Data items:
== == ==

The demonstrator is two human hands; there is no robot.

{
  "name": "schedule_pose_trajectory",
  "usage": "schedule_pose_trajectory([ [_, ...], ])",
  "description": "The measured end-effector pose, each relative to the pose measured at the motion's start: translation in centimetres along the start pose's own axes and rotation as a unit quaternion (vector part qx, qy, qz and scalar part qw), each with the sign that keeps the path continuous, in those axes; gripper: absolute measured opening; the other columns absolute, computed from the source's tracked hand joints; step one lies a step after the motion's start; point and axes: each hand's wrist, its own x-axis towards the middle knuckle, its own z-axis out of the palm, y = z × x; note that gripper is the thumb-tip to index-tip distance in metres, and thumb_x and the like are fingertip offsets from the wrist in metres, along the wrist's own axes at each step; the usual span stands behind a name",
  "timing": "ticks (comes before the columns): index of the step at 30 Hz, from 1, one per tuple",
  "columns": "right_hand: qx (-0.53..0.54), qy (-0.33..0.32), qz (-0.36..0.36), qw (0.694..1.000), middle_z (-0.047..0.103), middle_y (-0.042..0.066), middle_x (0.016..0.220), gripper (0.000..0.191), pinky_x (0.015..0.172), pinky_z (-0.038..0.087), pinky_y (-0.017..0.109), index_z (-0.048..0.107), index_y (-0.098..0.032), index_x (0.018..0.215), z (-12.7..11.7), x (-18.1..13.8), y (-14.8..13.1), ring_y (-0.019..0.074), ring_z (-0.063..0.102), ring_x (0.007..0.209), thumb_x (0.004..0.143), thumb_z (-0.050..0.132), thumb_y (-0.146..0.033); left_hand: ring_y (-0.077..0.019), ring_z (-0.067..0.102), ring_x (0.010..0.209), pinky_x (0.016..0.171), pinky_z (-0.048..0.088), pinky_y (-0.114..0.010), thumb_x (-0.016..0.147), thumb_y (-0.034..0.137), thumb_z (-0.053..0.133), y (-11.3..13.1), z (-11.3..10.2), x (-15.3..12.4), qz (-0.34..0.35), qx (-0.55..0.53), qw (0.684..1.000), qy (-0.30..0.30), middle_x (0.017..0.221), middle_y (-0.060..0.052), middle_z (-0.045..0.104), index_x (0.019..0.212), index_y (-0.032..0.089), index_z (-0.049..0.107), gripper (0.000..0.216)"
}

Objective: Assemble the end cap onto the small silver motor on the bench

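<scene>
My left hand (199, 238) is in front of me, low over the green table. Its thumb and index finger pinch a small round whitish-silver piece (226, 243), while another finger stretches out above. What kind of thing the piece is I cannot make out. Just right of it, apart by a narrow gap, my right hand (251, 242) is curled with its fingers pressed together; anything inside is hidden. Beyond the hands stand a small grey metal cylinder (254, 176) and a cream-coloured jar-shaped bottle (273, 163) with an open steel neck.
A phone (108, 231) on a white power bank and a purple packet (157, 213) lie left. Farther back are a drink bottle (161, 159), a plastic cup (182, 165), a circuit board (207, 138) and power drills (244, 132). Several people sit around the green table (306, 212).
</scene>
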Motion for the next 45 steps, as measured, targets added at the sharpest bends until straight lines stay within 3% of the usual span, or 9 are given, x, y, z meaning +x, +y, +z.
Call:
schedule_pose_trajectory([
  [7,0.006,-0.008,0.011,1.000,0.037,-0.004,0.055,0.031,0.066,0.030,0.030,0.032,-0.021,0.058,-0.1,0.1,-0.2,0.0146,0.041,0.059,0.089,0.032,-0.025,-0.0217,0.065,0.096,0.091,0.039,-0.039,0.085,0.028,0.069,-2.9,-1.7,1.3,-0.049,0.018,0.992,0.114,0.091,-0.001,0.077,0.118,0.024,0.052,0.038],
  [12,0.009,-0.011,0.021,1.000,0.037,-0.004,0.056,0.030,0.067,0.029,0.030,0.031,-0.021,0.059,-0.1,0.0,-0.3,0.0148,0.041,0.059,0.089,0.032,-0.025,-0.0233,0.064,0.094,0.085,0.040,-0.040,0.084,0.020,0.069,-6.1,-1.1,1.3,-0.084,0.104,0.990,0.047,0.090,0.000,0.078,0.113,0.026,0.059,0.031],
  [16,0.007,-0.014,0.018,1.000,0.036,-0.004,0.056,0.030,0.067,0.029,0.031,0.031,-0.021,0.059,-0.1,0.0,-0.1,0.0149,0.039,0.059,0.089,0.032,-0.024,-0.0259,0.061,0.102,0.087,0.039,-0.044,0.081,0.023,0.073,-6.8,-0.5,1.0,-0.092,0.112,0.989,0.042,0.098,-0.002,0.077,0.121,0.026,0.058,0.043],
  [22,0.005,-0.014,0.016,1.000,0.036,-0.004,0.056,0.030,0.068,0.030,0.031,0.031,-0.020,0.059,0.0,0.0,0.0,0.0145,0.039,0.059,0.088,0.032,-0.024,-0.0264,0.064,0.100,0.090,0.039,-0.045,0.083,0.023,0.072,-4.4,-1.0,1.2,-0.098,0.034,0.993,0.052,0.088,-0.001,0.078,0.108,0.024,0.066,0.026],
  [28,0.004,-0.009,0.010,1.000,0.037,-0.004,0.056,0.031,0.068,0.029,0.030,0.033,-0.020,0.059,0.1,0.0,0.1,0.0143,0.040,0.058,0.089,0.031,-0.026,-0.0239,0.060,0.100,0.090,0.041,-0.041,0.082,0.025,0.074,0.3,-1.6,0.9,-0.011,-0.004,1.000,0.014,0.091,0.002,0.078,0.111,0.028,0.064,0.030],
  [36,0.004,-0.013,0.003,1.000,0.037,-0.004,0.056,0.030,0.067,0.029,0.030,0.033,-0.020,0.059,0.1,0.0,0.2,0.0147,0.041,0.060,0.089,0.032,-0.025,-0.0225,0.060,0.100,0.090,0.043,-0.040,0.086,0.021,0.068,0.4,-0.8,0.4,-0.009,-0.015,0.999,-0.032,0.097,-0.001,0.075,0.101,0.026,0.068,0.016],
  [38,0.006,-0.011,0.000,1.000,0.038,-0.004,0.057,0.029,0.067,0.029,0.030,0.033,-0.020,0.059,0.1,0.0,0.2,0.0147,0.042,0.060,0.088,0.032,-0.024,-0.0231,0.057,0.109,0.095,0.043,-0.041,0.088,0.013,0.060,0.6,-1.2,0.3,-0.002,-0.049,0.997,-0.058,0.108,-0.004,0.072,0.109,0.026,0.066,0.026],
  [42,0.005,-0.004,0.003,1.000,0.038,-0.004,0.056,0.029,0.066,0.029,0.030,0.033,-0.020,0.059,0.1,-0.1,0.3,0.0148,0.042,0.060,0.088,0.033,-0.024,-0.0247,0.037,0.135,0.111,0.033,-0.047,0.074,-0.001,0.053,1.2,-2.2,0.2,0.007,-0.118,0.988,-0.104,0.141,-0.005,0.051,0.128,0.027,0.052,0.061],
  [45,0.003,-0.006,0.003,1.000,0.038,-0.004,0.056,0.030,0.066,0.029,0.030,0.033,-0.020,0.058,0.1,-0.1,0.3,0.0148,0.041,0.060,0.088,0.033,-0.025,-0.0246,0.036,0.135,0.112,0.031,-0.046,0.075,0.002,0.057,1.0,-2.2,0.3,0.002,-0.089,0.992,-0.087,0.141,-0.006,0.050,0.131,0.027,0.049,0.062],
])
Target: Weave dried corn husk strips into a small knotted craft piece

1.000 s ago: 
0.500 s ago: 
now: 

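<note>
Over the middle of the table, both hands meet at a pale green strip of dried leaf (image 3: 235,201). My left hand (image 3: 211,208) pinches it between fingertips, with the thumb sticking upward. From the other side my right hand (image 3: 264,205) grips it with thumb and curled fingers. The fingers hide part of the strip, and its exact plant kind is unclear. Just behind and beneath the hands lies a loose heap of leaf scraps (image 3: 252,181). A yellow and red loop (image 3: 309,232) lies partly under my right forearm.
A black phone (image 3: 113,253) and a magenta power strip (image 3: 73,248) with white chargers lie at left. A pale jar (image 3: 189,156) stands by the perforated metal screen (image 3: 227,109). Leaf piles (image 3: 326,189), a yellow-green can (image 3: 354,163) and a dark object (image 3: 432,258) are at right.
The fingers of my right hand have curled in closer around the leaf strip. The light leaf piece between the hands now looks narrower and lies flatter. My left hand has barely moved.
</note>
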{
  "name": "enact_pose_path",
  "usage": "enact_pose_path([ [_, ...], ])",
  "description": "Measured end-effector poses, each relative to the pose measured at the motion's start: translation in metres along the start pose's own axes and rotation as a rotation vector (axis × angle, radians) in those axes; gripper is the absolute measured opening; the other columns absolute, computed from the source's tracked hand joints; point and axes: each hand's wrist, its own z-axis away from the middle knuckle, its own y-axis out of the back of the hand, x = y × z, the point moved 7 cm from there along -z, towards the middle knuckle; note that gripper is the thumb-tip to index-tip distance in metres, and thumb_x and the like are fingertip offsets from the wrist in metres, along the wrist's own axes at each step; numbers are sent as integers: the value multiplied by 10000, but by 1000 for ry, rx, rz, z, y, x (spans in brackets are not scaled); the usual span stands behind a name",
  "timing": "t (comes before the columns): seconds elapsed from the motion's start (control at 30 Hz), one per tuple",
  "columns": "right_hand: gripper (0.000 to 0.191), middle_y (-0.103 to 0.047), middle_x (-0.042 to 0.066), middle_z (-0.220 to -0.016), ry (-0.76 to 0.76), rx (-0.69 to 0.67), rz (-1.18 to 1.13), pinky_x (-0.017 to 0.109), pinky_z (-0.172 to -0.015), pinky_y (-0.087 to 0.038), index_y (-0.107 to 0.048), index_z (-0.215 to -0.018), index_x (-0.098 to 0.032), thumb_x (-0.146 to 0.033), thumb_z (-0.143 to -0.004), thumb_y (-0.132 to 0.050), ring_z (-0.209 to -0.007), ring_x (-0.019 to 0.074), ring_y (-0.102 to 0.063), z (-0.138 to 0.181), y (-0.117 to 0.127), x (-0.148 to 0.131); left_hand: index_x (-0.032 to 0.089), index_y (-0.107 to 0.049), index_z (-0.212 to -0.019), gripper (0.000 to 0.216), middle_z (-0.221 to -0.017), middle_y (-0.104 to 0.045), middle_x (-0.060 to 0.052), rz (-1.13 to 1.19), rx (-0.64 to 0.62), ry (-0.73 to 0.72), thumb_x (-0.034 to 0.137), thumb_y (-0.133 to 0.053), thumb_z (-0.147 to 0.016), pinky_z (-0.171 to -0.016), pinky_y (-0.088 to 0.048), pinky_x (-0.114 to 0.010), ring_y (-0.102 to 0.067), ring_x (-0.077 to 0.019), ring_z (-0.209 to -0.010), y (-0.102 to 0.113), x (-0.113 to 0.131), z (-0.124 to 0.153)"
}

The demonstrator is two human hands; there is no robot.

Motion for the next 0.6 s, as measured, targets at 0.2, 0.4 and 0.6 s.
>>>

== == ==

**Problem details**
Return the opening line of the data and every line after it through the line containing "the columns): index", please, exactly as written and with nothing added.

**Result of this exercise**
The demonstrator is two human hands; there is no robot.

{
  "name": "schedule_pose_trajectory",
  "usage": "schedule_pose_trajectory([ [_, ...], ])",
  "description": "The measured end-effector pose, each relative to the pose measured at the motion's start: translation in centimetres along the start pose's own axes and rotation as a unit quaternion (vector part qx, qy, qz and scalar part qw), each with the sign that keeps the path continuous, in those axes; gripper: absolute measured opening; the other columns absolute, computed from the source's tracked hand joints; step one lies a step after the motion's start; point and axes: each hand's wrist, its own x-axis towards the middle knuckle, its own z-axis out of the palm, y = z × x; note that gripper is the thumb-tip to index-tip distance in metres, and thumb_x and the like are fingertip offsets from the wrist in metres, along the wrist's own axes at each step; the usual span stands behind a name",
  "timing": "ticks (comes before the columns): index of the step at 30 Hz, from 1, one per tuple",

This concludes the response.